Alan, sorry, let me explain better.
This is an example of the user "pares" who is part of the "userType:
managment":
ldapsearch -x -LLL -h platform.example.com.co -D
"cn=comroam,dc=example,dc=com,dc=co" -w BI3AixvSQt8hjjKc34CI
-b"uid=pares,ou=invit,dc=example,dc=com,dc=co"
dn: uid=pares,ou=invitados,dc=example,dc=com,dc=co
objectClass: top
objectClass: person
objectClass: organizationalPerson
objectClass: qmailUser
cn: Pares
sn:: QWNhZMOpbWljb3M=
state:: U29saWNpdGFkbyBwb3IgVmljZXJyZWN0b3LDrWE=
*userType: managment*uid: pares
And this is an example of the user "utposgr" who is part of the "userType:
guest"
ldapsearch -x -LLL -h platform.example.com.co -D
"cn=comroam,dc=example,dc=com,dc=co" -w BI3AixvSQt8hjjKc34CI
-b"uid=utposgr,ou=invit,dc=example,dc=com,dc=co"

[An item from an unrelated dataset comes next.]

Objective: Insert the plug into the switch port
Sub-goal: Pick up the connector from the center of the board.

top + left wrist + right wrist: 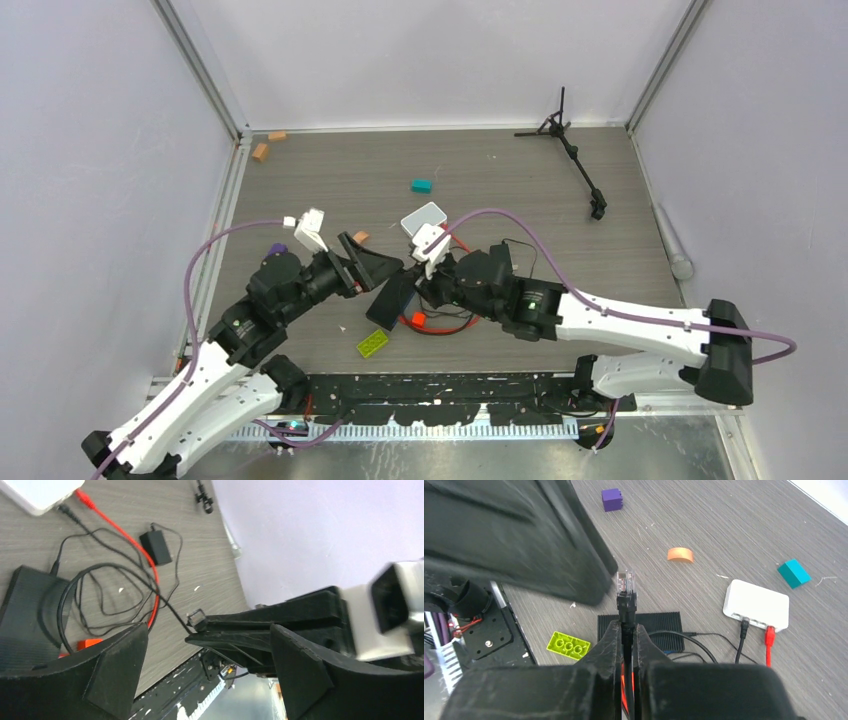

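Grey wood-grain counter (500, 165), pale walls (430, 60). Plug (625, 582): clear tip, dark boot, upright, pinched in right tool (626, 626) above counter, apart from white switch (756, 602). Left tool (209, 645) spread wide.

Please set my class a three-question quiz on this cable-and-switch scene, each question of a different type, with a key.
1. Multiple choice: which gripper is shut on the plug? A) the left one B) the right one C) neither
2. True or false: a black connector and a red connector already sit in the white switch.
3. Fill in: the left gripper is ____ (open or shut).

Key: 1 B, the right gripper; 2 true; 3 open.
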`<action>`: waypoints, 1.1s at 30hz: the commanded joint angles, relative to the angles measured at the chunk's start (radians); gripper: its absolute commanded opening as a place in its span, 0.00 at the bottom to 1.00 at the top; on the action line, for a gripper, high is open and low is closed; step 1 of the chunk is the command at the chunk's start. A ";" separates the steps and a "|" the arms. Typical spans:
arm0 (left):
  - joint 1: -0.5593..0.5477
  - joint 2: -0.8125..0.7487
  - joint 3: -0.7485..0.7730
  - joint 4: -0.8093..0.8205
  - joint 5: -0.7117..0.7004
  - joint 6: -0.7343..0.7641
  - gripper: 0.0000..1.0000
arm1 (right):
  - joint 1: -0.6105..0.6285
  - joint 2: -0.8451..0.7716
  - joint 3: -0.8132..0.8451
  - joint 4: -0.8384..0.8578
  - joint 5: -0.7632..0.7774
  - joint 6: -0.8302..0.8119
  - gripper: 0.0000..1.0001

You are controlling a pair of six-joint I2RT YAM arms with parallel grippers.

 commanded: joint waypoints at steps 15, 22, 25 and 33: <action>-0.003 -0.083 0.080 0.348 0.595 0.608 0.96 | -0.005 -0.402 0.105 -0.399 -0.555 0.104 0.00; -0.004 -0.091 0.042 0.461 0.863 0.921 0.97 | -0.005 -0.398 0.158 -0.443 -0.670 0.099 0.01; -0.008 -0.073 0.045 0.464 0.943 1.000 0.95 | -0.005 -0.384 0.168 -0.450 -0.674 0.094 0.00; -0.082 -0.003 0.054 0.502 0.961 1.036 0.79 | -0.004 -0.349 0.175 -0.420 -0.657 0.093 0.01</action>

dn: uid=utposgr,ou=invitados,dc=example,dc=com,dc=co
uid: utposgr
*userType: guest*
state: solicit
sn: CGR
cn: Invitado
objectClass: top
objectClass: person
objectClass: organizationalPerson
objectClass: qmailUser
As I said, I need to configure a Freeradius able to use a LDAP module and
filter to let autenticate only the user who has "userType: managment"

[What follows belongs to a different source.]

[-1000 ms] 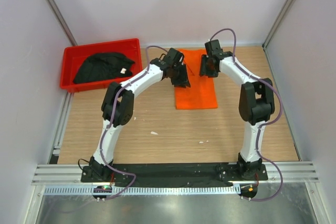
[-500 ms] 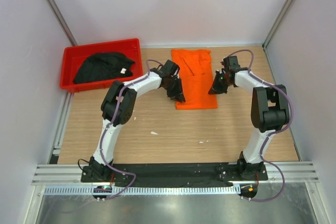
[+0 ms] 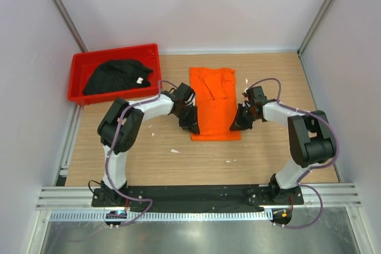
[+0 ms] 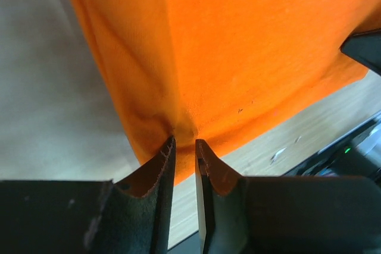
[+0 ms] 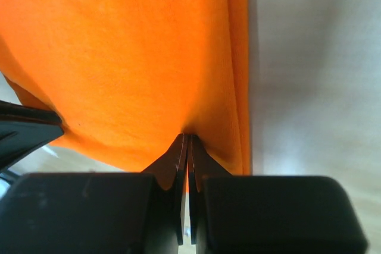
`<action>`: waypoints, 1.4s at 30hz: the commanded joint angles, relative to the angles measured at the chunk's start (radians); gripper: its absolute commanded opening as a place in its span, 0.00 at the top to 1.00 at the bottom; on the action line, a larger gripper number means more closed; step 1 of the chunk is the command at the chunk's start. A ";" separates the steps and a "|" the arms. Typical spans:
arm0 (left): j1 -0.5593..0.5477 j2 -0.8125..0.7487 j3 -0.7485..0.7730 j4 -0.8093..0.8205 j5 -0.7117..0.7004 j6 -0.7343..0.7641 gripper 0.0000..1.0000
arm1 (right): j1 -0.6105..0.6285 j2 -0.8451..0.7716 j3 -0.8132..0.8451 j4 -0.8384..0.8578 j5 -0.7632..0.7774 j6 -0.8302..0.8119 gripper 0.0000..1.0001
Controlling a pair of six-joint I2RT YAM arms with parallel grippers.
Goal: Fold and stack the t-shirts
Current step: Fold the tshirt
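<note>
The orange t-shirt point(image 3: 214, 96) lies on the wooden table as a long folded strip running from far to near. My left gripper point(image 3: 191, 124) is shut on its near-left corner, where the cloth puckers between the tips in the left wrist view point(image 4: 184, 141). My right gripper point(image 3: 236, 124) is shut on the near-right corner, its jaws pressed together on the cloth in the right wrist view point(image 5: 188, 136). The black t-shirt point(image 3: 114, 75), with its small white tag point(image 3: 140, 80), lies bunched in the red bin.
The red bin point(image 3: 79, 68) stands at the far left of the table. Walls close in the left, right and far sides. A few small white scraps point(image 3: 174, 150) lie on the wood near the shirt's front edge.
Both grippers have moved from the shirt's far end toward the near edge. The orange t-shirt has slid nearer and slightly left with them.
</note>
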 commanded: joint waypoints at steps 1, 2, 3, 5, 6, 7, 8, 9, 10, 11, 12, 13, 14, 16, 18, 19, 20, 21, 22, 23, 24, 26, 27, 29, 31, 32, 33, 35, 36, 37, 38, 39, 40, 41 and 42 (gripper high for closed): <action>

objetc in LDAP directory. So, I set the freeradius.ldap module like this:
ldap {
server = "plataform.example.com.co"
identity = "cn=roam,dc=example,dc=com,dc=co"
password = 12345
basedn = "dc=example,dc=com,dc=co"
ldap_connections_number = 5
...
}
Results: I can authenticate Both users (pares and utposgr). Now I need to
apply the filter of the objetc, so I tried this;
ldap {
server = "plataform.example.com.co"
identity = "cn=roam,dc=example,dc=com,dc=co"
password = 12345
basedn = "dc=example,dc=com,dc=co"
base_filter = "(*userType= managment*)"
ldap_connections_number = 5
...
}
After reload, I still can authenticathe Both users (pares and utposgr), but
What I need is to only authenticate user "pares" because user "utposgr" has
a different LDAP object (*userType: guest*).

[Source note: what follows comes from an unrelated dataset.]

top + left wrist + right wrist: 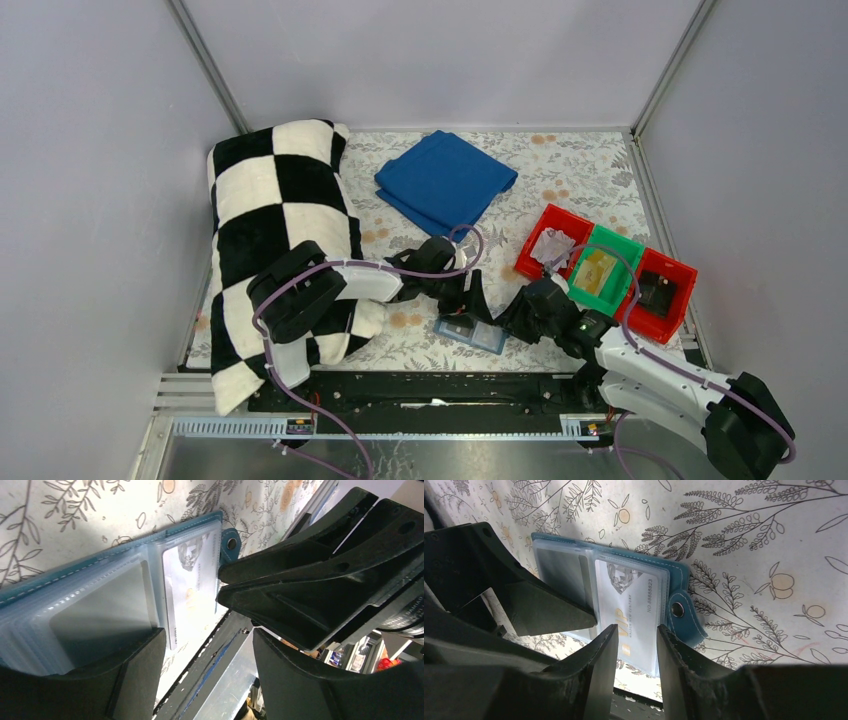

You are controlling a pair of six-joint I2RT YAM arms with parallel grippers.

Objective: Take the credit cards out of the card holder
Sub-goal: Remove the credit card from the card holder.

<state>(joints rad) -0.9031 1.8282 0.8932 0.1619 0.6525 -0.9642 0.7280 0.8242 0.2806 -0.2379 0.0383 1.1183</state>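
- Card holder (470,333) lay open on the floral table (590,170), near its front edge, between both arms.
- Left gripper (205,647) was spread wide, one finger (130,680) resting on the clear sleeves (100,610).
- Right gripper (634,637) had its fingers narrowly parted at the edge of a whitish credit card (634,597) in its sleeve; whether they gripped it, I couldn't tell.

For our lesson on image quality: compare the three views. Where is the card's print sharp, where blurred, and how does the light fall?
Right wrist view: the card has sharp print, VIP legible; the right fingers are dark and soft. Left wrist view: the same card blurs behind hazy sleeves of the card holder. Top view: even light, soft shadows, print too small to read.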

This is the debug output when I tried to authenticate the user utposgr
(supposed to be rejected):
Cleaning up request 2 ID 79 with timestamp +319
Ready to process requests.
rad_recv: Access-Request packet from host 127.0.0.1 port 38585, id=15,
length=81
User-Name = "utposgr"
User-Password = "ut2014"
NAS-IP-Address = 192.168.70.90
NAS-Port = 1812
Message-Authenticator = 0xbc046700e4bb678a5b8bd88f9d3c9e42
# Executing section authorize from file /etc/freeradius/sites-enabled/
default
+group authorize {
++[preprocess] = ok
++[chap] = noop
++[mschap] = noop
++[digest] = noop
[suffix] No '@' in User-Name = "utposgr", looking up realm NULL
[suffix] No such realm "NULL"
++[suffix] = noop
[eap] No EAP-Message, not doing EAP
++[eap] = noop
++[files] = noop
[ldap] performing user authorization for utposgr
[ldap] expand: %{Stripped-User-Name} ->
[ldap] ... expanding second conditional
[ldap] expand: %{User-Name} -> utposgr
[ldap] expand: (uid=%{%{Stripped-User-Name}:-%{User-Name}}) ->
(uid=utposgr)
[ldap] expand: dc=example,dc=com,dc=co -> dc=example,dc=com,dc=co
[ldap] ldap_get_conn: Checking Id: 0
[ldap] ldap_get_conn: Got Id: 0
[ldap] performing search in dc=example,dc=com,dc=co, with filter
(uid=utposgr)
[ldap] No default NMAS login sequence
[ldap] looking for check items in directory...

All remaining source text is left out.